While Burkhart says she has a great relationship with the beat cops in the clinic’s neighborhood, she also says that the city attorney’s failure to cooperate is distressing. She’s not confident that law enforcement or government at any level will go after the anti-abortion extremists to prevent potential violence.

“When a community’s leaders remain silent, they allow the extremists to set the tone,” says the Feminist Majority Foundation’s Gaines. “That’s exactly what happened to Dr. Tiller.”

“We were all very well aware how Dr. Tiller was demonized in this city,” says Vickie Sandell Stangl, a longtime Wichita resident and past president of the local NOW chapter, “and in many ways, there is a bit of guilt and shame that our community should have done more, spoken out more. [But] since Tiller’s death, the citizens of Wichita and the world are watching, and this time we’re not going to let our city officials be lax and not step in.”

In the midst of the threats, Burkhart and her staff go to work every day in offices where the walls are filled with congratulatory letters and cards from around the country, praising them for opening a new abortion clinic. Burkhart says she abides by one of Dr. Tiller’s favorite sayings: “solutions not problems.”

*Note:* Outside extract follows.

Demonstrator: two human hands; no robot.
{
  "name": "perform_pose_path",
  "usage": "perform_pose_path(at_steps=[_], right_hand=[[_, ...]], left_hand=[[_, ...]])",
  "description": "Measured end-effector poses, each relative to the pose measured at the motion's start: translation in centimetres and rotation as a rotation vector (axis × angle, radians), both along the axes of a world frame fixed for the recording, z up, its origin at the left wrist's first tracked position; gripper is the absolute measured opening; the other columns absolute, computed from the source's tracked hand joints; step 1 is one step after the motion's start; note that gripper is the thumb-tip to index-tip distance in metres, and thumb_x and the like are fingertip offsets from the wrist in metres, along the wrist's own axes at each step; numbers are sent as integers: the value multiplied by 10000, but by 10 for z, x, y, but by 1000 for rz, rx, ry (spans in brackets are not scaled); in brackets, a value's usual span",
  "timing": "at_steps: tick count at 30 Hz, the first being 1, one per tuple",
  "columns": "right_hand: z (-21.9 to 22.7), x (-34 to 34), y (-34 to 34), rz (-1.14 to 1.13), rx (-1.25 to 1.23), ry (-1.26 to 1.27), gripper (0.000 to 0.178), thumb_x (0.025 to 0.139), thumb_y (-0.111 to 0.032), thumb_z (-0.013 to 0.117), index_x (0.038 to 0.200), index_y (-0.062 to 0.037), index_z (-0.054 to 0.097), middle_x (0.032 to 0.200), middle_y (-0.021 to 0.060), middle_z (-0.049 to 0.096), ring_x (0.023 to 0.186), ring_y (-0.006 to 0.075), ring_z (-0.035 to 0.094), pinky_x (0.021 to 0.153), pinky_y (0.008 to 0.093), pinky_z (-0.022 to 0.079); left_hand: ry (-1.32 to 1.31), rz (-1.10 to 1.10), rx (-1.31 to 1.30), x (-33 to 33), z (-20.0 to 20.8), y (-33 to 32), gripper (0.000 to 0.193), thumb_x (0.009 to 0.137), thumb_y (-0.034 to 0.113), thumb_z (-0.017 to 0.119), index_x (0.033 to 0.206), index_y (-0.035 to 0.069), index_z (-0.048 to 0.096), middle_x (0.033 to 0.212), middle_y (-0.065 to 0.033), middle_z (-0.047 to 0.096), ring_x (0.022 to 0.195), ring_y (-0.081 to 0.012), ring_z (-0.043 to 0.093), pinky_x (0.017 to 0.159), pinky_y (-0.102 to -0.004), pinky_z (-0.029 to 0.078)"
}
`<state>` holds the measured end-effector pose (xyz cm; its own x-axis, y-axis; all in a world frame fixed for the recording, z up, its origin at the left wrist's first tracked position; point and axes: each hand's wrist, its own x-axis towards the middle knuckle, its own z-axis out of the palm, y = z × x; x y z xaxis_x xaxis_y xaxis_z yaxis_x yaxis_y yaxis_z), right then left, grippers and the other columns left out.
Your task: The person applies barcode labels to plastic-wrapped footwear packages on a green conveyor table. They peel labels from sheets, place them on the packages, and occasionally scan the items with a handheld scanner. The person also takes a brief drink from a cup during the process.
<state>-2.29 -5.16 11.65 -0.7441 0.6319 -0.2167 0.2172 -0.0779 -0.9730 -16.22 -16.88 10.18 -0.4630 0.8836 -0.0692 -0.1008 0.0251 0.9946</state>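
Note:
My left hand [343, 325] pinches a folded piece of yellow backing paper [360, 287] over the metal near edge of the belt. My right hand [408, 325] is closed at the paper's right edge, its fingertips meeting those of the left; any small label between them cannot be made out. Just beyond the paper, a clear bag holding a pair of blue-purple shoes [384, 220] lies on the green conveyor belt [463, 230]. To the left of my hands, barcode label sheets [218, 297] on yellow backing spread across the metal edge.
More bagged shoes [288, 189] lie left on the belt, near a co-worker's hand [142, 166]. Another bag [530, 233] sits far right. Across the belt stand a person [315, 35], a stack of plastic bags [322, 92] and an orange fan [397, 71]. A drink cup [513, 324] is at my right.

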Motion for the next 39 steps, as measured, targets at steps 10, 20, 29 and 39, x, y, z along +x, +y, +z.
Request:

“My attitude going into this was that it can be done,” she says. “Nobody said it would be easy, but I’ve always loved this place, and everyone who works here has a sense of commitment and compassion for the women and the people who live here. Just because we have some right-wing leaders, why should we go without health care?”

For doctors like Chastine, it’s all about the women who need health care. “The work is so rewarding,” Dr. Chastine says. “It’s so fulfilling for me to be able to help women who would be almost without resources otherwise. People are so thankful. There’s nothing else that makes such a difference in someone’s life in such a short amount of time…that’s what keeps me going.”